**ABOUT THIS EXERCISE:** Produce a word-for-word copy of the listing below without its pictures.

═════ AVAILABLE DATA

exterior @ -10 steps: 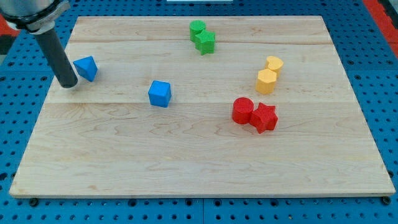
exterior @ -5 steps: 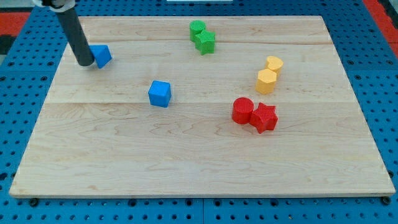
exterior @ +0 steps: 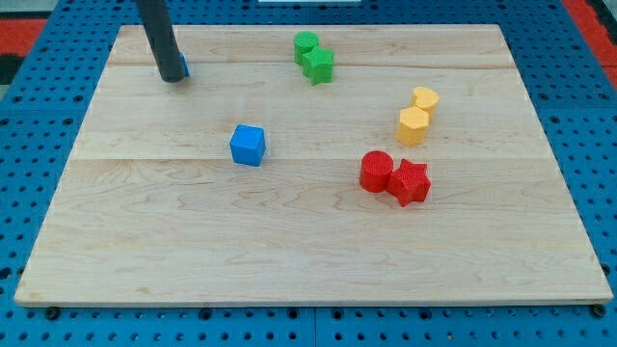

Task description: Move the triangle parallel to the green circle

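My tip rests on the board near the view's top left. The blue triangle is almost wholly hidden behind the rod; only a thin blue sliver shows at the rod's right edge. The green circle sits at the view's top centre, touching a green star just below and right of it. The sliver lies far to the left of the green circle, slightly lower in the view.
A blue cube sits left of centre. A yellow heart-like block and a yellow hexagon stand at the right. A red circle and red star touch below them. The wooden board lies on a blue pegboard.
My tip has moved up and to the right, pushing the blue triangle with it toward the view's top. The triangle is now mostly hidden behind the rod. Other blocks have not moved.
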Tool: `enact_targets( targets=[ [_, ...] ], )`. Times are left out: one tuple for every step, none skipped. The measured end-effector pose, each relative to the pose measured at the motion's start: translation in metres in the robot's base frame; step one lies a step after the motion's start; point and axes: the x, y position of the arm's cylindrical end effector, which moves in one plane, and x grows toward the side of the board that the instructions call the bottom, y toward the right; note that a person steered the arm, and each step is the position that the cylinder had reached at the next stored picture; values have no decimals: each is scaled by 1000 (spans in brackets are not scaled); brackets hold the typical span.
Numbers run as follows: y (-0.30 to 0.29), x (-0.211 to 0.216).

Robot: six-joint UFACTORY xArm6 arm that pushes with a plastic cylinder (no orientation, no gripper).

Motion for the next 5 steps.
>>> enact_targets(
  targets=[
    [-10,-17],
    [8,-15],
    [7,-13],
    [26,-10],
    [74,-7]
  ],
)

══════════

**SOLUTION FOR THIS PROBLEM:**
exterior @ -10 steps: 
exterior @ -5 steps: 
exterior @ +0 steps: 

Task description: Move the triangle parallel to the green circle

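My tip rests on the board near the view's top left. The blue triangle is almost wholly hidden behind the rod; only a thin blue sliver shows at the rod's right edge. The green circle sits at the view's top centre, touching a green star just below and right of it. The sliver lies far to the left of the green circle, slightly lower in the view.
A blue cube sits left of centre. A yellow heart-like block and a yellow hexagon stand at the right. A red circle and red star touch below them. The wooden board lies on a blue pegboard.
My tip has moved up and to the right, pushing the blue triangle with it toward the view's top. The triangle is now mostly hidden behind the rod. Other blocks have not moved.
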Tool: `enact_targets( targets=[ [_, ...] ], )`. Times are left out: one tuple for every step, none skipped. The measured end-effector pose, each relative to the pose measured at the motion's start: translation in metres in the robot's base frame; step one lies a step after the motion's start; point and axes: the x, y position of the arm's cylindrical end effector, which moves in one plane, and x grows toward the side of the board that the instructions call the bottom, y toward the right; note that a person steered the arm, and each step is the position that the cylinder had reached at the next stored picture; values have no decimals: each is scaled by 1000 (spans in brackets are not scaled); brackets hold the typical span.
Numbers run as follows: y (-0.30 to 0.29), x (-0.211 to 0.216).

Robot: six-joint UFACTORY xArm6 arm that pushes with a plastic cylinder (no orientation, no gripper).

Motion for the next 5 steps.
>>> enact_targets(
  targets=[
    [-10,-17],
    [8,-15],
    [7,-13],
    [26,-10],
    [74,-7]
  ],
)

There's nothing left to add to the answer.